• [What you are asked to do]: Go through the entries below and copy each line that holds the word "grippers".

• [Data]:
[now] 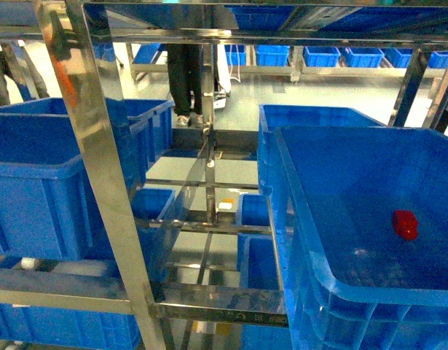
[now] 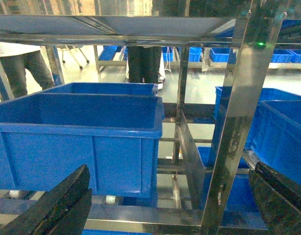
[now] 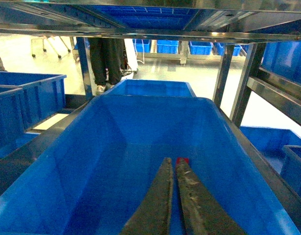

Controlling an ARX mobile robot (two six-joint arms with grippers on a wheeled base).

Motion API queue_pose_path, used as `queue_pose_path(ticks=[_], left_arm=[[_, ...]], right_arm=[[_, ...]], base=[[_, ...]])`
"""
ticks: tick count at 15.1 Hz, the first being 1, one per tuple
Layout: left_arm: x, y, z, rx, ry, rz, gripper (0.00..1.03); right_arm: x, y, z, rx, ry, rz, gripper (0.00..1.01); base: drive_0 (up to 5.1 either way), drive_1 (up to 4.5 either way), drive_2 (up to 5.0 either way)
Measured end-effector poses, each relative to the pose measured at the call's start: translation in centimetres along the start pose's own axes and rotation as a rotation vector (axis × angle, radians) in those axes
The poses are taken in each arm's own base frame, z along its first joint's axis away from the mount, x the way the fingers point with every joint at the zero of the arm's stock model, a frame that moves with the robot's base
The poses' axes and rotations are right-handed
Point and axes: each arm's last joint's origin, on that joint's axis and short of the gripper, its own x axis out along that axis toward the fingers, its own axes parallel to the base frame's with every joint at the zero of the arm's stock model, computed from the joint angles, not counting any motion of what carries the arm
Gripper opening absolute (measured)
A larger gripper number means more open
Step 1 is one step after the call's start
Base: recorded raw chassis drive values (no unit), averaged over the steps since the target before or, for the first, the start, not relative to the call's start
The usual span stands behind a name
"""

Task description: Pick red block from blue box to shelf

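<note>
The red block (image 1: pixel 406 224) lies alone on the floor of the blue box (image 1: pixel 305 244), toward its right side. In the right wrist view my right gripper (image 3: pixel 173 160) hangs over the inside of the blue box (image 3: pixel 86 166), its two fingers pressed almost together with nothing between them. A sliver of the red block (image 3: pixel 183 160) shows just past the right fingertip. My left gripper (image 2: pixel 171 169) is wide open and empty, facing a post of the steel shelf (image 2: pixel 238 112). Neither gripper shows in the head view.
The shelf's shiny post (image 1: pixel 107 182) and rails cross the near left. Dark blue crates (image 1: pixel 49 182) sit on its tiers, and one crate (image 2: pixel 81 137) fills the left wrist view. A person (image 1: pixel 186 73) stands beyond the rack.
</note>
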Motion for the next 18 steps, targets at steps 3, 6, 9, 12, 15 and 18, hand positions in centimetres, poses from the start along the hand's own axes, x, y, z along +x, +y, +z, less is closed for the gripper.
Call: queue_pose_path(ticks=[3,6,9,12,15,18], left_arm=[[0.0,0.0,0.0,0.000,0.000,0.000,0.98],[0.0,0.0,0.0,0.000,0.000,0.000,0.98],[0.0,0.0,0.0,0.000,0.000,0.000,0.98],[0.0,0.0,0.0,0.000,0.000,0.000,0.98],[0.0,0.0,0.0,0.000,0.000,0.000,0.98],[0.0,0.0,0.0,0.000,0.000,0.000,0.98]], right_arm=[[-1.4,0.0,0.5,0.000,-0.018,0.004,0.02],[-2.2,0.0,0.6,0.000,-0.024,0.004,0.02],[-2.7,0.0,0.7,0.000,-0.024,0.005,0.02],[-2.8,0.0,0.7,0.000,-0.026,0.004,0.02],[-3.3,0.0,0.6,0.000,-0.024,0.004,0.02],[-3.7,0.0,0.6,0.000,-0.025,0.005,0.02]], base=[[0.0,0.00,0.0],[0.0,0.00,0.0],[0.0,0.00,0.0],[0.0,0.00,0.0],[0.0,0.00,0.0],[0.0,0.00,0.0]])
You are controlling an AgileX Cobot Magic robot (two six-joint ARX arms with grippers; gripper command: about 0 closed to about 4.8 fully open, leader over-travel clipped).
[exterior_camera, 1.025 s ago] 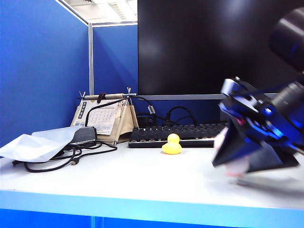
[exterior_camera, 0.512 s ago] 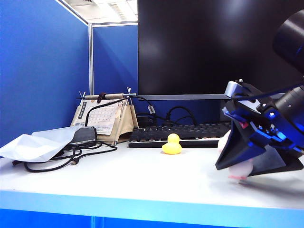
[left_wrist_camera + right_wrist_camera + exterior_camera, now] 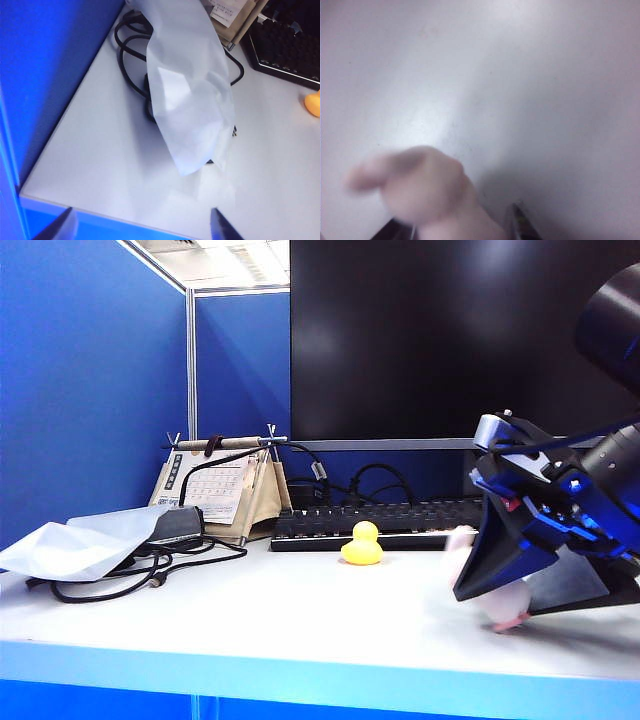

• [Solution to this task]:
Controlling an ARX mobile robot (two six-joint arms with grippers on a wheeled base).
You are controlling an AgileX Cobot Magic robot (two six-joint ARX arms with grippers; gripper command: about 0 closed to about 4.8 fully open, leader over-travel clipped).

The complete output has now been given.